For a long time we had an annual meeting each year independent of anything else. We also tried partnering with other organization’s meetings in order to streamline the process, which unfortunately usually cost us more than it helped us.
In recent years we’ve been functioning without the help of our paid coordinator that we relied on even more than we already acknowledged her for. A few folks have stepped up to fill that void, folks with already full plates at full time jobs. To some degree it has curtailed some of the activity that MPFC used to be able to pull off. Between the lack of that coordinator and shifting duties within agencies, we’re a quieter organization these days.
With the help of the two Joint Fire Science Program Consortia we work with we have been able to pull off Burning Issues. The last two years we have merged that workshop with our annual meeting in order to streamline efforts and limit some of the more intensive efforts required of the MPFC steering committee.
This year’s workshop was very well attended, and stocked with speakers, topics and activities that were very beneficial and applicable to the fire issues we have in Michigan. We appreciated especially the help that Craig Maier of the Tallgrass Prairie and Oak Savanna Consortium provided in setting up our World Café activity. Lee Osterland and Dan Zay were also generous contributors to the set-up and execution of this exercise. From that work that the groups did the Consortia will be able to take back to their researchers the questions that land managers and fire professionals have about prescribed fire and maybe even come back with some answers for us. Regardless of further output, it was clear that the conversations that occurred helped further understanding between different facets of the natural resources community – an inherent goal of Burning Issues.
We appreciate the role of Burning Issues in our outreach efforts. By expanding our audience with the broader topics that BI brings to the table, we are able to work together to solve the issues that confront us as we re-introduce more prescribed fire into our landscapes.
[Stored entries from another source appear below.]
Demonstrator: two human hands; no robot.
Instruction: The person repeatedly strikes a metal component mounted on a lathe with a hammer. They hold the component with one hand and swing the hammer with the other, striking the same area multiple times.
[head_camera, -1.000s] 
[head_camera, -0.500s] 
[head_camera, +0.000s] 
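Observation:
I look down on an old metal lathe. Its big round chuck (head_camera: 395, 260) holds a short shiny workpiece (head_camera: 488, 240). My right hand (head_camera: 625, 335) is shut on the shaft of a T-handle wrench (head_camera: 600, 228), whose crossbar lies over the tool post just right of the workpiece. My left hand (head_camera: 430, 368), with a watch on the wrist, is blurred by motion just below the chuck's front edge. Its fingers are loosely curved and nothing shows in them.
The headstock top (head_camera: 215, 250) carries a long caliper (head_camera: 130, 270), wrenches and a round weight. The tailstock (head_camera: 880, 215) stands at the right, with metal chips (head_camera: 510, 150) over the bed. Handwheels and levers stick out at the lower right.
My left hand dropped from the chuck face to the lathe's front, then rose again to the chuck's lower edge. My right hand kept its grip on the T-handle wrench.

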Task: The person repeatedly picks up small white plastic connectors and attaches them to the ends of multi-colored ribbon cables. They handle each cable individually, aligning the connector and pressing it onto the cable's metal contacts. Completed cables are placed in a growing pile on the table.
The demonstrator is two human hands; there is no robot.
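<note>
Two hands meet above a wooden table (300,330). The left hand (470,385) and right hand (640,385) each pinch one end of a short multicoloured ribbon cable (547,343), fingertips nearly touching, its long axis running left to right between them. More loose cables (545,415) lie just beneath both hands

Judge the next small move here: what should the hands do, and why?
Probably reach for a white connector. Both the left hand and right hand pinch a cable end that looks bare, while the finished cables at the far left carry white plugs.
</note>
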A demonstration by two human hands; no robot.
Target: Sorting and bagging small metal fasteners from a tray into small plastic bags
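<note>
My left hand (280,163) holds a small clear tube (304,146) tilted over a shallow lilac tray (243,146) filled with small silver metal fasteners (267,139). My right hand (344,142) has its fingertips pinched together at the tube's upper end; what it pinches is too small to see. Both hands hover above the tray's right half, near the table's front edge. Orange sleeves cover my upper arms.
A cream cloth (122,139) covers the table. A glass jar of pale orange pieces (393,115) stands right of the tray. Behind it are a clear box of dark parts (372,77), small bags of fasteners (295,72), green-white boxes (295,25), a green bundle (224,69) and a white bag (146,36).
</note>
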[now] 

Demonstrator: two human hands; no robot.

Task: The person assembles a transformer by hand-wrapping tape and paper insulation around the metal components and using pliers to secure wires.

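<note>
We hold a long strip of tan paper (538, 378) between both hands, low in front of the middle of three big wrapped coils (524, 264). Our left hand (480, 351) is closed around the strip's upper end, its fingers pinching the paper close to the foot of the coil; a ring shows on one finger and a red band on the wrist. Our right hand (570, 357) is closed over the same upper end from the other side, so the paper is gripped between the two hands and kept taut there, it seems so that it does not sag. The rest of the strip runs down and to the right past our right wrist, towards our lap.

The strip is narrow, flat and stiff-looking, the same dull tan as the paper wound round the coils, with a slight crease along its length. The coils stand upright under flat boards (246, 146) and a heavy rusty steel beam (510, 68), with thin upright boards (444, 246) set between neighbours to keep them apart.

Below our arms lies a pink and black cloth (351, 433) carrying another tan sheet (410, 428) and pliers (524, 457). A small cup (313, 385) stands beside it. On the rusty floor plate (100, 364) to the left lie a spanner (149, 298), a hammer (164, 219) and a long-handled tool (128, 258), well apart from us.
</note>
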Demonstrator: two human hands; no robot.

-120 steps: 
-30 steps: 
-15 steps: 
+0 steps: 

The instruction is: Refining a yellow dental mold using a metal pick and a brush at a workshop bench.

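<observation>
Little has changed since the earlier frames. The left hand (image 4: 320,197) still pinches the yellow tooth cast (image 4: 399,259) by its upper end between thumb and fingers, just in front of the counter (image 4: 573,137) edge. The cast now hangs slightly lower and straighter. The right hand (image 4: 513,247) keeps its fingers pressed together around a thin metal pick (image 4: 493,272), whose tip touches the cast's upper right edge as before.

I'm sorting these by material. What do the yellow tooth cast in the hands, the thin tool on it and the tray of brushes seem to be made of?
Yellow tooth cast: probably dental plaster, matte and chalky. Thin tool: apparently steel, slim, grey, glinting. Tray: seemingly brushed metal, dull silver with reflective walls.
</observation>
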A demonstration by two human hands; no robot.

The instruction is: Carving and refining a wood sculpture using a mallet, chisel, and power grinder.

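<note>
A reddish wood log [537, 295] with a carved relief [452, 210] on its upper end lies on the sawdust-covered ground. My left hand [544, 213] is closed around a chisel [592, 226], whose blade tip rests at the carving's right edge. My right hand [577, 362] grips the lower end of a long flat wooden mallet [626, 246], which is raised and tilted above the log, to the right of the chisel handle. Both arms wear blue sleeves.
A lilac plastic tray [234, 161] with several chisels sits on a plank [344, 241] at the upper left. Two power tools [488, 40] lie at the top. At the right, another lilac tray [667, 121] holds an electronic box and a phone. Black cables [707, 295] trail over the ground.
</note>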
We are always looking for more help in both the general work of our fire council (outreach, training, education, and legislative tracking), as well as planning our annual event. If you have been inspired or intrigued by what we’ve put forth so far, we highly encourage you to reach out to us via our email@example.com address and we’ll get your motivation directed to the appropriate people within the organization. We look forward to many more years of fire work with the community.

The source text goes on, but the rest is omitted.